In inferential statistics, we infer the parameters of population based on the sample statistics. For instance, we make an inference about the population mean by estimating the region in which the population mean is located with 95% of confidence. Simiarly, we can also estimate the region of the predictions of the regression model for the population of the relationship between \(x\) and \(y\). This can be done by estimating the 95% confidence intervals for \(\hat{y_j}\) for each \(x_j\). See the left panel of the below figure. For each \(x_j\), the \(y_j\) values can be a normal distribution. Given \(y_{j.i}=\hat{y_j}+\epsilon_{j.i}\) and \(\epsilon_{j.i}\sim ND(0,\sigma_\epsilon)\), \(y_{j.i}\sim ND(0,\sigma_\epsilon)\). Similarly, the 95% confidence intervals for the population prediction based on \(\hat{y_j}\) can be estimated as \(\hat{y_j}\pm t(.025)SE\).

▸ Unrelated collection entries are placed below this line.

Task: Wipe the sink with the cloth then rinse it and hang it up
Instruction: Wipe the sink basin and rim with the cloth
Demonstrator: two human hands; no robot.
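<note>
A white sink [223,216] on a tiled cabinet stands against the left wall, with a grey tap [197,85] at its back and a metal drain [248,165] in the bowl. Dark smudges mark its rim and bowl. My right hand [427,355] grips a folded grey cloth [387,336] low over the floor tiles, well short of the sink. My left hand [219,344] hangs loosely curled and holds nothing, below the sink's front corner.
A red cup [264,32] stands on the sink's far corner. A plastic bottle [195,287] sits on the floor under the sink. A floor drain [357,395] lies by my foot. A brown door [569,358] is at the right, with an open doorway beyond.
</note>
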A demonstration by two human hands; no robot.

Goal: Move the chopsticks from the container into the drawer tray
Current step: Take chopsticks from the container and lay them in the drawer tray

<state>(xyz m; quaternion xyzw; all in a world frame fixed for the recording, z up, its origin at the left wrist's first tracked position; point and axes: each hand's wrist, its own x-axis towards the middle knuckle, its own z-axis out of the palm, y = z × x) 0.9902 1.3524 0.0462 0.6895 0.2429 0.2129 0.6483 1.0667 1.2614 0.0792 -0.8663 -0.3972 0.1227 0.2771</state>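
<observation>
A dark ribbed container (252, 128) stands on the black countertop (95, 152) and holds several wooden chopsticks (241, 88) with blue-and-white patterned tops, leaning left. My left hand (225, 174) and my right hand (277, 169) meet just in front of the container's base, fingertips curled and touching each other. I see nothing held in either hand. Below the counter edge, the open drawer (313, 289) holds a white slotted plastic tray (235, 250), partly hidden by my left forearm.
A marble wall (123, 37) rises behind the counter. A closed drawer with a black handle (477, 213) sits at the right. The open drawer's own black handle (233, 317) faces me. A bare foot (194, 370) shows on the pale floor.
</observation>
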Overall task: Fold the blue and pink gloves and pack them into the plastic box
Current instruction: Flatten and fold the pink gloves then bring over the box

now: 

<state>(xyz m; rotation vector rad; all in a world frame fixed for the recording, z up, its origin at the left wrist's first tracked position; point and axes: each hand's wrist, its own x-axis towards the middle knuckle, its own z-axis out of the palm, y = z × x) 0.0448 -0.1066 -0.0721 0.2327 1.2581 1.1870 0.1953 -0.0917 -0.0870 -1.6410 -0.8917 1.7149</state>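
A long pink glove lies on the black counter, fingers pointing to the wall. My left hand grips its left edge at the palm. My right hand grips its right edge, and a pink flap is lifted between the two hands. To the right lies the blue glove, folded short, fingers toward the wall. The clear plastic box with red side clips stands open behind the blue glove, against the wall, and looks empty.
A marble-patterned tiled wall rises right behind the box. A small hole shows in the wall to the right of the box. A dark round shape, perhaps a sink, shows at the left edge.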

In the case of inferring the population mean, the standard error is \(SE=\sqrt{\sum(x-\bar{x})^2/N-1}/\sqrt{N}\). Similarly, in the case of regression analysis, the standard error is computed as \(s_{y.x}=\sqrt{\sum(y-\hat{y})^2/N-2}\). Note the df here is \(N-2\), as there are two parameters in the regression model to predict \(\hat{y}\). In order to distinguish from the conventional standard error, it is called the standard error of estimate. However, the width of the 95% confidence intervals for the population regression line is not the same for all model predictions, \(\hat{y}\). Suppose a population regression line as \(\hat{y_{j.i}}=\beta_0+\beta_1x_j+\epsilon_{j.i}\). And \(\epsilon_{j.i}\sim ND(0,\sigma_\epsilon)\). Given \(\mu_y=\frac{1}{N}\sum\sum y_{j.i}\) (\(N=\) the number of all data points),

\[\begin{align*} \mu_y&=\frac{1}{N}\sum\sum(\beta_0+\beta_1x_j+\epsilon_{j.i})\\ &=\beta_0+\beta_1\frac{1}{N}\sum\sum(x_j+\epsilon_{j.i})\\ &=\beta_0+\beta_1\mu_x+\frac{1}{N}\sum\sum\epsilon_{j.i}\\ &=\beta_0+\beta_1\mu_x\\ &=\hat{\mu_y}. \end{align*}\]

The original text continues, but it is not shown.